La démarche synodale se veut un temps de rencontre regroupant des personnes de différents horizons. Les textes la section suivante regroupe des contributions européennes sur la signification de la démarche synodale pour les femmes et pour l’égalité dans l’Église. Dans le premier article, « Quelle dignité pour les femmes ? Une question biaisée », rédigé par Sylvaine Landrivon du Comité de la jupe (France), l’autrice montre à partir d’extraits bibliques la complexité de la question énoncée dans le titre de son texte. Elle montre comment le discours des autorités de l’Église catholieque sur la représentation du genre valorisent un discours de la complémentarité des genres qui n’est pas synonyme d’égalité. Le texte d’Anne Guillard de la collective Oh My Goddess! (France) ouvre à une nouvelle ecclésia qui cesse d’être figée au nom de la tradition. Connaître son histoire permet d’avoir une meilleure connaissance de soi, mais également de construire, et surtout, de donner un nouveau souffle pour qu’advienne un changement dans l’histoire. Le troisième texte, celui de Margit Eckholt, à partir du synode d’Allemagne, rappelle des arguments utilisés dans différents documents doctrinaux mobilisés par l’Église pour exclure les femmes de certains ministères. Si le respect des aspirations des femmes pour une pleine participation de ces dernières aux ministères est essentiel, l’enjeu, comme l’évoque Margit Eckholt, est plus grand ; il en va de l’avenir de la crédibilité de l’Église. La démarche synodale se veut aussi un temps d’arrêt pour faire le point et donner une nouvelle orientation à la vie de la communauté. Pour y parvenir, l’écoute est indissociable de la parole. Le texte de Martine Floret, du Réseau des femmes en Église – Suisse, s’intéresse à la parole, parole des femmes qui dénonce les abus commis et qui nomme les aspirations à travers l’utilisation d’un langage critique.

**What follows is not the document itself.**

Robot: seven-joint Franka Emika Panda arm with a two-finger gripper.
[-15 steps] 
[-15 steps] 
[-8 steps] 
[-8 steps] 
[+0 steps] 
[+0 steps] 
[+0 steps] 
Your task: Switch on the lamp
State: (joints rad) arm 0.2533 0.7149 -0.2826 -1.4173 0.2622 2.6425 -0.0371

Le texte collaboratif de Christine Lemaire, Johanne Carpentier et Marie Bergeron propose une synthèse des travaux collectifs du synode des femmes de 2023. Celui-ci s’est clôturé par une célébration qui a constitué un temps festif, organisé par le groupe Deborah de L’autre Parole. Elle nous a permis d’unir nos voix pour des chants et, bien sûr, de célébrer l’eucharistie féministe.

Certes, ce numéro propose différentes lectures de la question qui demeure toujours d’actualité lorsqu’il s’agit de la place des femmes dans la vie de l’Église : comment entrer en dialogue avec cette institution qui continue à exclure les femmes de l’ordination au nom de la tradition et de la complémentarité des sexes ? La question m’apparaît essentielle et indissociable de celle de savoir quelles sont les alternatives qui s’offrent aux femmes. Cette question peut s’appliquer à différents défis rencontrés par les femmes, dont celui de l’accès à l’avortement. C’est là le sujet de la chronique de Martine Lacroix, rappelant la fragilité des acquis réalisés par les femmes et, indirectement, l’importance des multiples formes d’engagements féministes comme contrepoids devant l’antiféminisme dont font preuve certains gouvernements et certaines institutions comme l’Église catholique.

Bonne lecture !

Nathalie Tremblay
Pour le comité de rédaction

 

[1] Voir Elisabeth SCHÜSSLER FIORENZA, En mémoire d’elle. Essai de reconstruction des origines chrétiennes selon la théologie féministe, Paris, Éd. du Cerf, 1986, p. 344.